Even if the old aire is totally shut there is plenty parking near by


----------



## wineciccio (Nov 23, 2016)

correct me if i'm wrong but the aire in question is not open yet, I was assured by the tourist information office in Calais that it will or should be opened and fully operational by the spring of 2017 :cool1::cool1::cool1::cool1::cool1: if it is open then the google map photo is very old as it still shows the campsite open by the ferry terminal and camper/motorhome aire.  which has gone from last year, the only place I know of now and it is an official camper stop, is by Cite Europe,  on the left past the new Lidle, large carpark but ideal for even the largest of motorhomes, no water or  emptying of toilet .


----------



## alcam (Nov 23, 2016)

wineciccio said:


> correct me if i'm wrong but the aire in question is not open yet, I was assured by the tourist information office in Calais that it will or should be opened and fully operational by the spring of 2017 :cool1::cool1::cool1::cool1::cool1: if it is open then the google map photo is very old as it still shows the campsite open by the ferry terminal and camper/motorhome aire.  which has gone from last year, the only place I know of now and it is an official camper stop, is by Cite Europe,  on the left past the new Lidle, large carpark but ideal for even the largest of motorhomes, no water or  emptying of toilet .



In which case Bassin Ouest parking (or nearby) seems to be the best option


----------



## 1807truckman (Nov 23, 2016)

When we used to park up in Calais we parked by the marina off Boulevard de la Resistance, still close to bars and restaurants, but haven't parked up in Calais for a while now since we're usually coming back from Germany and park up in Belgium before getting the ferry from Dunkerque.

Graham


----------



## El Veterano (Nov 24, 2016)

wineciccio said:


> correct me if i'm wrong but the aire in question is not open yet, I was assured by the tourist information office in Calais that it will or should be opened and fully operational by the spring of 2017 :cool1::cool1::cool1::cool1::cool1: if it is open then the google map photo is very old as it still shows the campsite open by the ferry terminal and camper/motorhome aire.  which has gone from last year, the only place I know of now and it is an official camper stop, is by Cite Europe,  on the left past the new Lidle, large carpark but ideal for even the largest of motorhomes, no water or  emptying of toilet .

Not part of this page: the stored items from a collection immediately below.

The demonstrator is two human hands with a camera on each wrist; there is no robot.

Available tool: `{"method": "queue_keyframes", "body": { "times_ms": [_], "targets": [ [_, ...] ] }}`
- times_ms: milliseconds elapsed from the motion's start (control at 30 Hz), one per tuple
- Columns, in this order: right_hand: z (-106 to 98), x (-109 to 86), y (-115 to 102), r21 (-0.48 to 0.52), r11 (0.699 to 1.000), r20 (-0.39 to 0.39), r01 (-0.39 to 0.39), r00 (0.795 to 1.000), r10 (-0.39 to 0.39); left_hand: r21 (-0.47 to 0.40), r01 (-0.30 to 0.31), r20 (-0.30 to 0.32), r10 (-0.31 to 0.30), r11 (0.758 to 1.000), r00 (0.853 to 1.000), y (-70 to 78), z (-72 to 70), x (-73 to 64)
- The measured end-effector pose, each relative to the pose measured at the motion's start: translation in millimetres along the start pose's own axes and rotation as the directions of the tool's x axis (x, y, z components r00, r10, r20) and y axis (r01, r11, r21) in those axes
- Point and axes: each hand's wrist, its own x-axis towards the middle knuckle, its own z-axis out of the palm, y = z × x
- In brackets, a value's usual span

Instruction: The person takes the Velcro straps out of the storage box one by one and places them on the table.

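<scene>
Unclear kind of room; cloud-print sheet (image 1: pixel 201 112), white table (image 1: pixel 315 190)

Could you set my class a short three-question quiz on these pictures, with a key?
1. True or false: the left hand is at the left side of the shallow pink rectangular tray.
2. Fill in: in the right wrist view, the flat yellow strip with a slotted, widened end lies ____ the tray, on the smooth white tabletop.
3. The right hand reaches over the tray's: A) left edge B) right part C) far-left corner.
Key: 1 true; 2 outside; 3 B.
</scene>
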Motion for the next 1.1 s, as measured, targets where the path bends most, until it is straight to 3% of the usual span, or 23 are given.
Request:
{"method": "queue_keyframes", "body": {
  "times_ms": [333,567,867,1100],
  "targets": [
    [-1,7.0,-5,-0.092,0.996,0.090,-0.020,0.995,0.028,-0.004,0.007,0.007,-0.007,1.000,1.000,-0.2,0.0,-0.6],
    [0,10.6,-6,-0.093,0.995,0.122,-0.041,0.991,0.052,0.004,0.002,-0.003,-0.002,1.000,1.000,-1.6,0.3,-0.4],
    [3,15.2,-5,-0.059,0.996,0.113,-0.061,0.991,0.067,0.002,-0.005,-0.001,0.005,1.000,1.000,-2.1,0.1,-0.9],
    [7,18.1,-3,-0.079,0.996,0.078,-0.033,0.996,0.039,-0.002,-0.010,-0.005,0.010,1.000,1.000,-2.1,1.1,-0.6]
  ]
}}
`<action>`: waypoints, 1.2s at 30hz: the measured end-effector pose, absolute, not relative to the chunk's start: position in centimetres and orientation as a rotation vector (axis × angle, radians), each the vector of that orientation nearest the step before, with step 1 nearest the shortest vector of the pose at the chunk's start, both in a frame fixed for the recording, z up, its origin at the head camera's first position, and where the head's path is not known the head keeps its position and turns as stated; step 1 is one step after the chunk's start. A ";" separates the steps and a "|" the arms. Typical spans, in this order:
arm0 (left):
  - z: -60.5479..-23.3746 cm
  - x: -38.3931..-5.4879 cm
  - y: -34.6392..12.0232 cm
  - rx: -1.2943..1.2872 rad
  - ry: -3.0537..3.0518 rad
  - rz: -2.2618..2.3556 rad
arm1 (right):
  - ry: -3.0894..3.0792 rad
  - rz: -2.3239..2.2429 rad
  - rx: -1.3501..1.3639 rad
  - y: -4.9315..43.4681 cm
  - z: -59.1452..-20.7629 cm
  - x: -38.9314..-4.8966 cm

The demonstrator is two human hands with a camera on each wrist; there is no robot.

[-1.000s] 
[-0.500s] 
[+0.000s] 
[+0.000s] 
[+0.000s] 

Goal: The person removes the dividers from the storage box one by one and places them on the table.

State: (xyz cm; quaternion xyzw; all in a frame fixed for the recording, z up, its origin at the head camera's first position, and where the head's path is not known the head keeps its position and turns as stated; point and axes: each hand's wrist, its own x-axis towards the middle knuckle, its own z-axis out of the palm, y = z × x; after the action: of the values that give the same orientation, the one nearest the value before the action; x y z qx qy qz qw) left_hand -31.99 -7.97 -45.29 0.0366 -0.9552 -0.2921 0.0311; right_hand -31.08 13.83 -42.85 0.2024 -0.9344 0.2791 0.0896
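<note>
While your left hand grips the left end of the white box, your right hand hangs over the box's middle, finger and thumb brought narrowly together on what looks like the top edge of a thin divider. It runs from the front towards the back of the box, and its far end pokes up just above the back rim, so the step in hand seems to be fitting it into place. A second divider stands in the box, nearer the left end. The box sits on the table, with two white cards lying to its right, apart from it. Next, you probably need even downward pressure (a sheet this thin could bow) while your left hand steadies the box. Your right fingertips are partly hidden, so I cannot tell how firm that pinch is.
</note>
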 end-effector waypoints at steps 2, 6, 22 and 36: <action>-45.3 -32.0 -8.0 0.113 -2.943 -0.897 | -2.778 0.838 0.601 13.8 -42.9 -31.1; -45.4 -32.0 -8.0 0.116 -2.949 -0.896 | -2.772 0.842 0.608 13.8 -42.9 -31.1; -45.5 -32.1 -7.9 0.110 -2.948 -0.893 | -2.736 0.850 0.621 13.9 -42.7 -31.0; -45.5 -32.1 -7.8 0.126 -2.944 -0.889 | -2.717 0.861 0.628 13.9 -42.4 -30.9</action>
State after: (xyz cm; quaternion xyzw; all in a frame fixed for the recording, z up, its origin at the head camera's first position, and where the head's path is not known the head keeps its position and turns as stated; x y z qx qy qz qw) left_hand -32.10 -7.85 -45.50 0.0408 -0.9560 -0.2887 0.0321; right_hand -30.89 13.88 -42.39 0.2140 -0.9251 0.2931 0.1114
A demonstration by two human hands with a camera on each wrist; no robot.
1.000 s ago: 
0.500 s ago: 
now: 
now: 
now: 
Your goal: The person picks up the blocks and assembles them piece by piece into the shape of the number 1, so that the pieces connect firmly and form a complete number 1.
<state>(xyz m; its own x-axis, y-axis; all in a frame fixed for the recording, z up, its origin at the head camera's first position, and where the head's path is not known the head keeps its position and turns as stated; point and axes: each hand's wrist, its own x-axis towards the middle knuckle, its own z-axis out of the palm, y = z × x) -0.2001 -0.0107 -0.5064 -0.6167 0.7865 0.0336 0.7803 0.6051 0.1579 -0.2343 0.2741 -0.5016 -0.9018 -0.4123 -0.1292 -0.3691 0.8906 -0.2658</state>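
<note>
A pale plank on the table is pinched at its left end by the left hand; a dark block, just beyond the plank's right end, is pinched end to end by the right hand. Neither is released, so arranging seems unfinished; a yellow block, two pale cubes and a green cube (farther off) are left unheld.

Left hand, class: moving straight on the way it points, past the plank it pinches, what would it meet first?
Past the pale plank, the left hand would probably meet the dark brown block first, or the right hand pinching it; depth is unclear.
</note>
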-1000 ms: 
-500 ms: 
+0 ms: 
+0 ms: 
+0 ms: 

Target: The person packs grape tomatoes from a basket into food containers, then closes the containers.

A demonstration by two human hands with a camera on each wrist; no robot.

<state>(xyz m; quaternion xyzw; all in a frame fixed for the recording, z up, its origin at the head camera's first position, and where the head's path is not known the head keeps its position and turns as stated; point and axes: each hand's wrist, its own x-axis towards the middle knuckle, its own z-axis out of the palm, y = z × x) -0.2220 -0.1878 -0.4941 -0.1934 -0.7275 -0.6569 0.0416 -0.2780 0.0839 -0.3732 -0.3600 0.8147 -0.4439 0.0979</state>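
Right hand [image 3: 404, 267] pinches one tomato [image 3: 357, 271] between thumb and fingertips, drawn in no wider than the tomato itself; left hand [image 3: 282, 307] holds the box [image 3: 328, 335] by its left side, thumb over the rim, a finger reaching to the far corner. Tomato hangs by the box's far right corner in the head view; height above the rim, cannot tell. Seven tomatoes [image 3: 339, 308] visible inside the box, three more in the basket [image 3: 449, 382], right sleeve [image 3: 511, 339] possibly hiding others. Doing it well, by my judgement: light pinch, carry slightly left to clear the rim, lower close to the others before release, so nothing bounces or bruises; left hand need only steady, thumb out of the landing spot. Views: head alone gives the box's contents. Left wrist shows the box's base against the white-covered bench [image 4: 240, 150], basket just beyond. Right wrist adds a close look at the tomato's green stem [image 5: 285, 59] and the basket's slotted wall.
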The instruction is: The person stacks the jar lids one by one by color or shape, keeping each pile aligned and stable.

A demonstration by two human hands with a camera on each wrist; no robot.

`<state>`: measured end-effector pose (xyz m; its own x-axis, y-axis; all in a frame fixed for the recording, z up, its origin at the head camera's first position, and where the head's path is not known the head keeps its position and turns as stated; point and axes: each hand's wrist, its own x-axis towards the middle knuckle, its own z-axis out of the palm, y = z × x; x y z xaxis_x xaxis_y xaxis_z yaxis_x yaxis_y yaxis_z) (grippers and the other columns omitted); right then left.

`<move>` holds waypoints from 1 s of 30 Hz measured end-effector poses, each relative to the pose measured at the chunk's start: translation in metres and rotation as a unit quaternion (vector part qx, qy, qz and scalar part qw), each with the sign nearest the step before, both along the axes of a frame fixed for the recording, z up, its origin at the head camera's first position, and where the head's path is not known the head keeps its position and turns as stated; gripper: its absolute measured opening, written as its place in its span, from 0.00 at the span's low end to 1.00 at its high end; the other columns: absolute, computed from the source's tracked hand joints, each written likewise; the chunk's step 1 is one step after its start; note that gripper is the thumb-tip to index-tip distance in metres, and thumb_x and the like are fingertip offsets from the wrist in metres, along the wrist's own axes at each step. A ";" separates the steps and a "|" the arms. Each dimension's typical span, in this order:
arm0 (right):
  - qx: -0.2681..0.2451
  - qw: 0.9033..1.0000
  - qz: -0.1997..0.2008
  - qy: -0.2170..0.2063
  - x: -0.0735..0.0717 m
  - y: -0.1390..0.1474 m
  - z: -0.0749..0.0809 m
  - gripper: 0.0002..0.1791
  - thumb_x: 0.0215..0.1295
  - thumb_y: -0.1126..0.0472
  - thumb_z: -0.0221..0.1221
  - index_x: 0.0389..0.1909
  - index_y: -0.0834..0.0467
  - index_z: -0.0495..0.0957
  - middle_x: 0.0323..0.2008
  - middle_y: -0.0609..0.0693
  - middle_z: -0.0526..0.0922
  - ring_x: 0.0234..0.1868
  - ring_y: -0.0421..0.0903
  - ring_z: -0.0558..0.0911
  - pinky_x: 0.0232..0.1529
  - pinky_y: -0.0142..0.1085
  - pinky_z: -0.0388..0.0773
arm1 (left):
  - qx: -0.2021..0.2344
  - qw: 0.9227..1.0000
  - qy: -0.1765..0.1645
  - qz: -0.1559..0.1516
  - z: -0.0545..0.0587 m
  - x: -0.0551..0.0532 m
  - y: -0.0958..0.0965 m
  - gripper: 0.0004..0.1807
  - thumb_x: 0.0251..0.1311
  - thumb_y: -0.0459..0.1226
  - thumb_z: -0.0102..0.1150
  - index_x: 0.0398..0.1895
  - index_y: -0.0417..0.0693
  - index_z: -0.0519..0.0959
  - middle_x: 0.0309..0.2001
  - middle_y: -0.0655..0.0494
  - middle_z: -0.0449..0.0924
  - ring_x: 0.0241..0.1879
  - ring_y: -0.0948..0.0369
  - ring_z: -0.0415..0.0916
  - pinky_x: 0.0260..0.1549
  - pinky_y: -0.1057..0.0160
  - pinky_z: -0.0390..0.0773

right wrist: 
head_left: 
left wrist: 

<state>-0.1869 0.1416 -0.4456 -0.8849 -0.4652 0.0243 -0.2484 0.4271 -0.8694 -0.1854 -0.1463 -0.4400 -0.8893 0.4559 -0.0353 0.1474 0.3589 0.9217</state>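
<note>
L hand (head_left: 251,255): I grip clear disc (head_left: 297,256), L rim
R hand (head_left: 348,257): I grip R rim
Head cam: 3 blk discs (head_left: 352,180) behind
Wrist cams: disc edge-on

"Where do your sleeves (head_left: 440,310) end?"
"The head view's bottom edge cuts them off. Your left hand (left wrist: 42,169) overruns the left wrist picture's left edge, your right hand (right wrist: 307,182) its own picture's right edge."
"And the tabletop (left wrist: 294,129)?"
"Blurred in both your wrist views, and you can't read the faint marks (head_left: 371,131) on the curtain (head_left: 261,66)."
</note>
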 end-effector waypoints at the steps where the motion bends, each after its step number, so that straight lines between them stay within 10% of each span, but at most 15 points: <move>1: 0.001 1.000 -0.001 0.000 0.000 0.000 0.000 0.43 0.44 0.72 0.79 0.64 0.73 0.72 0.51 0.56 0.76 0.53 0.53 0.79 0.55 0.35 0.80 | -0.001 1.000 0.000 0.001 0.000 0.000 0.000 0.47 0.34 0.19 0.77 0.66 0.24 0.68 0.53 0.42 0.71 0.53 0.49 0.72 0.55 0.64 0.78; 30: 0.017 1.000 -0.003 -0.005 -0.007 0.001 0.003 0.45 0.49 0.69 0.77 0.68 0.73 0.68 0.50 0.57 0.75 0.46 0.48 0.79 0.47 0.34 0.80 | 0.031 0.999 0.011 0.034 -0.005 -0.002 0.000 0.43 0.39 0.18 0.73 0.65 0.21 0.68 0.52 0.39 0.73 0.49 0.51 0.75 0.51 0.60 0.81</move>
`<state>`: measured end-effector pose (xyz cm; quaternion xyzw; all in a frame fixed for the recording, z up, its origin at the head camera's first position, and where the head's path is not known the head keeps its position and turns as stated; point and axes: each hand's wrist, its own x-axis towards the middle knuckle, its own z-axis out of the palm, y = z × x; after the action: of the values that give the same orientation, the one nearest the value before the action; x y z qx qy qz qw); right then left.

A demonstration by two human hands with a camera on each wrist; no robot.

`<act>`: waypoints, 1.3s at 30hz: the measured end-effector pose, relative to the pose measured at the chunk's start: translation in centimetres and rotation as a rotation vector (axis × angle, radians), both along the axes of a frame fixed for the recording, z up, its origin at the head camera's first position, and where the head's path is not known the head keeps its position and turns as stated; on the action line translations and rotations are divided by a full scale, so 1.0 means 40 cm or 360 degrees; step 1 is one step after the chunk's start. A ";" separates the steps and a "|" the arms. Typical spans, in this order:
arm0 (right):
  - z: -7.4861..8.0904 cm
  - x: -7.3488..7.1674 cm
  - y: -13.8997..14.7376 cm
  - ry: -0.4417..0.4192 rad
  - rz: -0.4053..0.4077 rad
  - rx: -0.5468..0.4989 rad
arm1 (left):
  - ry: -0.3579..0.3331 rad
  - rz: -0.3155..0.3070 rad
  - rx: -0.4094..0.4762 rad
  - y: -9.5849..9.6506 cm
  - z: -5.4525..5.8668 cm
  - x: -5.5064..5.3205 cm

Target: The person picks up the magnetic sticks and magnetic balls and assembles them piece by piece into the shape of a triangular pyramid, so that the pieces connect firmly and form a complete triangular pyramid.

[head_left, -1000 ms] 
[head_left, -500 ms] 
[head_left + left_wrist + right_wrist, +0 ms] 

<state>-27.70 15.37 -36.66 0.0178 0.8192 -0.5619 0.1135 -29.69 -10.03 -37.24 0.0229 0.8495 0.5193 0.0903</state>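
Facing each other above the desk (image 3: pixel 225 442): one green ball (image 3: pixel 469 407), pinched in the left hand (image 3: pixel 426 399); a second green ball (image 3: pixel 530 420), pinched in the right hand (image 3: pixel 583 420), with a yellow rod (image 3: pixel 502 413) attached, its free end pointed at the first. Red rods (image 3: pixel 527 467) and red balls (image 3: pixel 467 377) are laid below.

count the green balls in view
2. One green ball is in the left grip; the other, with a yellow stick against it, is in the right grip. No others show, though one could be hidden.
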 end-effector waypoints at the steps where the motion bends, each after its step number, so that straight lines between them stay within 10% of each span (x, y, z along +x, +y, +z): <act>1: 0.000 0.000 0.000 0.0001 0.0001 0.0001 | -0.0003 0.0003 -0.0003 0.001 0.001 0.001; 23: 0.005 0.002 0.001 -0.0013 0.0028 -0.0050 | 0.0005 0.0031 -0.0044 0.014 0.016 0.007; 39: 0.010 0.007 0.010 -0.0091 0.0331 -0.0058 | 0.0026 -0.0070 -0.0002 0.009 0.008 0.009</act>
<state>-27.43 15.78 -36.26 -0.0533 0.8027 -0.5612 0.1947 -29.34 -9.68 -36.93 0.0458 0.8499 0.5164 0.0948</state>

There is water and dump facilities at Cite Europe, but they are not where the aire is.


----------



## Deleted member 919 (Nov 24, 2016)

I parked (and paid ) in July at Calais Plage (work was just starting and half of the area was barriered off and the guy who came round with the tickets explained  that the ticket was also valid for the marina at Boulevard de la Resistance/Pont Henri Henon/Bassin Quest which is close to the town. I understood that Calais Plage was the aire that would be closing. Perhaps someone could confirm this.
the marina
Google Maps 
Calais plage
Google Maps


I also stopped at Cite Europe in October and used the facilities at the garage 

Google Maps


----------



## alcam (Nov 24, 2016)

rebbyvid said:


> I parked (and paid ) in July at Calais Plage (work was just starting and half of the area was barriered off and the guy who came round with the tickets explained  that the ticket was also valid for the marina at Boulevard de la Resistance/Pont Henri Henon/Bassin Quest which is close to the town. I understood that Calais Plage was the aire that would be closing. Perhaps someone could confirm this.
> the marina
> Google Maps
> Calais plage
> ...



Well the Bassin Ouest/ Pont Henri Henon is the aire I was referring to . I stayed there as did others on 21/11 . Ongoing work may prevent that from being practicable in the future ,but , as I say , there is plenty parking nearby


----------



## Ronski (Dec 29, 2016)

*New Aire*



El Veterano said:


> There is water and dump facilities at Cite Europe, but they are not where the aire is.



The new aire at calais is open we were there in late october, it has water ,dump facilties and a barrier which you have to input a code to get back into the aire, also it's not that far from the bassin or marine aire and very quite.:wave:


----------